不快を理由にした規制もありうる

ちょうどいいタイミングで以下のまとめ記事に接したので、このあたりで最近続けていた表現規制をめぐる話題について改めて要点を記しておきたいと思います。

「間接的に誰かを傷つけるかも知れない」を理由に規制すると創作物全滅の可能性。『not for me』の受容を大事に - Togetter

なお、本記事ではいつも以上に分かりやすさを優先したいと思っているので、やや不正確な表現をする場合もあります。きちんと知りたい、考えたい、批判したい、という場合には、以下の記事にあたってください。

表現規制とリベラル

危害原理という信仰

太宰メソッドを越えて

結局、表現の自由に関する極端な主張というのは、「他者の権利を侵害する場合でない限り、表現の自由を制約することは許されない」という「お花畑」的テーゼに支えられているんですよね。すでに述べたことですが。

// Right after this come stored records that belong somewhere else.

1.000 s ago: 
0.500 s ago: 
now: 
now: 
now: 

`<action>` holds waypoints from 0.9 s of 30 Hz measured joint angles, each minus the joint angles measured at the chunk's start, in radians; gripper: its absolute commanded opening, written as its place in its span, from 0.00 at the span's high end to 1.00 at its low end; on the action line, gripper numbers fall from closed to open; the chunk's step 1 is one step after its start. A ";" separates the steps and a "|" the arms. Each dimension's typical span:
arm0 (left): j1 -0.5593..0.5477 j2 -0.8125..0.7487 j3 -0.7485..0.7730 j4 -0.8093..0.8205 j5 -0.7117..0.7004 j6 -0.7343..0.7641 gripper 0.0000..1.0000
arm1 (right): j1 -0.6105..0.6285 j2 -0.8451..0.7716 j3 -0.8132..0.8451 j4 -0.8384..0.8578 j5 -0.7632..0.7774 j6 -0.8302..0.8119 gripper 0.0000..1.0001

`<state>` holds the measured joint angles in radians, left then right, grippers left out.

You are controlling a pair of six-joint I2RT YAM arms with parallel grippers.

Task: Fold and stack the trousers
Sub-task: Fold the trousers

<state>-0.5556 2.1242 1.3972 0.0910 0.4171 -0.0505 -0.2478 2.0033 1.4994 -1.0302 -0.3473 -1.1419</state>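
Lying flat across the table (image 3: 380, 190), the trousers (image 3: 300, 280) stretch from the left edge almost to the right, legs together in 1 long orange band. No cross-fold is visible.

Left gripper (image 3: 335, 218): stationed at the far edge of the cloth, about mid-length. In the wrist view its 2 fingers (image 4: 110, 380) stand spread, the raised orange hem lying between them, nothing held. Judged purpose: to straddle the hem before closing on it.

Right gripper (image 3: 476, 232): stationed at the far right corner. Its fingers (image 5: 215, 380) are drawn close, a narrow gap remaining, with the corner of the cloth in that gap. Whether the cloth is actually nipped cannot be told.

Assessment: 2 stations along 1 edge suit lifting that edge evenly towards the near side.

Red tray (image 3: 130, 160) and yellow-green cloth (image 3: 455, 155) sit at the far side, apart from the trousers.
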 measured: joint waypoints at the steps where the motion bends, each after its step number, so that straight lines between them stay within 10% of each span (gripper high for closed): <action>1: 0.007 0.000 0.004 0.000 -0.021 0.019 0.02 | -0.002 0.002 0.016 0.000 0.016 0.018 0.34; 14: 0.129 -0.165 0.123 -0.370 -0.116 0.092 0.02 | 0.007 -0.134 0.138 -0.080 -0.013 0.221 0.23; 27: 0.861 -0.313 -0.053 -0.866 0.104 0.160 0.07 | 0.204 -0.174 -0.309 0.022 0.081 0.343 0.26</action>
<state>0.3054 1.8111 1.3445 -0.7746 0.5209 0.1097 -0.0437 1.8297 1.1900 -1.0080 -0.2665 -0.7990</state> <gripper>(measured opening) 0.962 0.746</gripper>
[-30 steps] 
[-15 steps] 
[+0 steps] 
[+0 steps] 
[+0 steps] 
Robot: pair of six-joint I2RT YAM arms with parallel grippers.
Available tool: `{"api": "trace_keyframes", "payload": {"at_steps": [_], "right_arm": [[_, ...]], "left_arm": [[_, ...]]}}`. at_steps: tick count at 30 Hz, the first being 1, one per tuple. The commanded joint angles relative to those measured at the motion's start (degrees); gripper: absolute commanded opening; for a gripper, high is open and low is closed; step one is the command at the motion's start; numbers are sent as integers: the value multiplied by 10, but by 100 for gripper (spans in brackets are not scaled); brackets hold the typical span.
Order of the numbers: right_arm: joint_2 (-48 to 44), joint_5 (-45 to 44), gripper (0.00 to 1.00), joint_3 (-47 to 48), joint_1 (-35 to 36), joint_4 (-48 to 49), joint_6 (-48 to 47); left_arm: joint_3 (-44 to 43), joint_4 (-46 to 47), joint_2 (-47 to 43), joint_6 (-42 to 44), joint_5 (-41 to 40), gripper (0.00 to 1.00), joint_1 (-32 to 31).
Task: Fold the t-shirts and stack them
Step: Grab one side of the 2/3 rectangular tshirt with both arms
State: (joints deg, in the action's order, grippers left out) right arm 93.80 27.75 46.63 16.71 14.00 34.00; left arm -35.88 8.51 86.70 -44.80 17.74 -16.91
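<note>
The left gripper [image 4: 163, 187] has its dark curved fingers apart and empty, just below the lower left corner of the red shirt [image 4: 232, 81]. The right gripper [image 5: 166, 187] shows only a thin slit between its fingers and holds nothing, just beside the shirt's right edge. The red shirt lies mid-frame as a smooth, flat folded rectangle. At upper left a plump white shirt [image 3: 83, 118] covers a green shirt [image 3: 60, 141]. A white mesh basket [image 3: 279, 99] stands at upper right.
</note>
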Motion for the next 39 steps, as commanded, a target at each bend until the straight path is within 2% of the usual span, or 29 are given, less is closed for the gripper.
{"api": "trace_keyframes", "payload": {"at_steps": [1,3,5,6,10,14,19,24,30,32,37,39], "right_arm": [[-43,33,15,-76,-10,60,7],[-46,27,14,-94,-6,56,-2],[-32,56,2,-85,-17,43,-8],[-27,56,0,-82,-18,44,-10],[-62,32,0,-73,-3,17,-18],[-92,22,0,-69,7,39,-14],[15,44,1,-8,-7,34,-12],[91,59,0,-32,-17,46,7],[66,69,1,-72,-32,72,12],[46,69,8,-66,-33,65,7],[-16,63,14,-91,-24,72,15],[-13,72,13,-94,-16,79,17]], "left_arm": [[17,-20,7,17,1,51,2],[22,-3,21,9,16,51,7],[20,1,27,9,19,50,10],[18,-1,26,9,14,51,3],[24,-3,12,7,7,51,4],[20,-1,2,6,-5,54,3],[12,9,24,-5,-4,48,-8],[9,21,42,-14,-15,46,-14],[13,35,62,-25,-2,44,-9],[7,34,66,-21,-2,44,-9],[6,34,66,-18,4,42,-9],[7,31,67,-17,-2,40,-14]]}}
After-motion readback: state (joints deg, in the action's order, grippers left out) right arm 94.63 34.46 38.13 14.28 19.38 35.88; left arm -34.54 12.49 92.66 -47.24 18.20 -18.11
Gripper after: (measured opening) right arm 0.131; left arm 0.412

現実には、まったくそんなことはない。美観や静穏、性道徳の維持、あるいは電波の混信防止などなど、個人の権利には還元することのできない、いわば社会的な利益のために、表現の自由は規制されています。でないと世の中まわらない。

では、「社会的な利益」とはなにか。それは突き詰めれば、世間にとって望ましい状態の確保ということになります。表現規制は、世間にとって望ましい状態を確保するためにも行われる。言い換えるならば、世間にとって望ましくない(=不快である)と判断されるものは、表現規制の対象になりうるということです。

このように言うと、必ず「世間ではなくお前が不快なのだろう」と脊髄反射で反駁してくる人がいます。そういう場合もあるでしょうが、しかし上述のとおり「世間」というものは確かにあって、実社会においても重視されています。そしてきわめて一般的な話として述べれば、ひとさまの目につく場所で性的なものを見せてまわるようなことは、世間にとって望ましくない(=不快である)とされています。刑法で公然わいせつやわいせつ物頒布等といった罪が定められていることを想起してください。

冒頭掲記のまとめ記事では、「誰かが不快、を理由に規制するならすべてを規制しなければならない」という趣旨のことをいう人が多数いました。しかしそこでは、実際には「誰かが不快」ではなく「世間が不快」なのではないか、ということこそが真に問われるべきなのです。

無論、こうした問いに対する答えは事案によって異なり、本当に「誰か(個人)の不快」にとどまるということもありえます*1。しかしそれは、まず訴えられた「不快」に対して真摯に向きあい、相手の主張をよく吟味してはじめて分かることです。そうした過程を経ないまま、すべてを「誰か(個人)の不快」に矮小化して好き勝手な表現を続けていくというのであれば、きっとそれは世間が許さないでしょう。

最後に私個人の話をしておきます。私は、5年ほど前には表現規制に対してきわめて慎重な立場でした。それは、公権力の介入に対する懐疑と規制が必要なほどの状況にはないという認識によるものでした。しかしいま、私は表現規制に対して中立的(どちらとも言えない)という立場です。それはこの5年ほどの間に、差別わいせつなんでもござれ、俺たちは好き勝手に表現を行うのだ、という一部の人たちの表現の自由に関するあまりに極端な主張を見続けてきて、これをこのまま放置してよいのか、という気持ちが芽生えてきたからにほかなりません。私のような人間が増えていくことによって、表現に対する世間の目は厳しくなっていくのでしょう。表現の自由について、ほとんど原理主義的ともいうべききわめて過激な主張をされている一部の人たちには、自分たちが表現の自由の足場を掘り崩しているのではないかということについて、一度考えてほしいと思います。

*1:そうした場合にその方の不快を軽視してよいというわけではありませんが。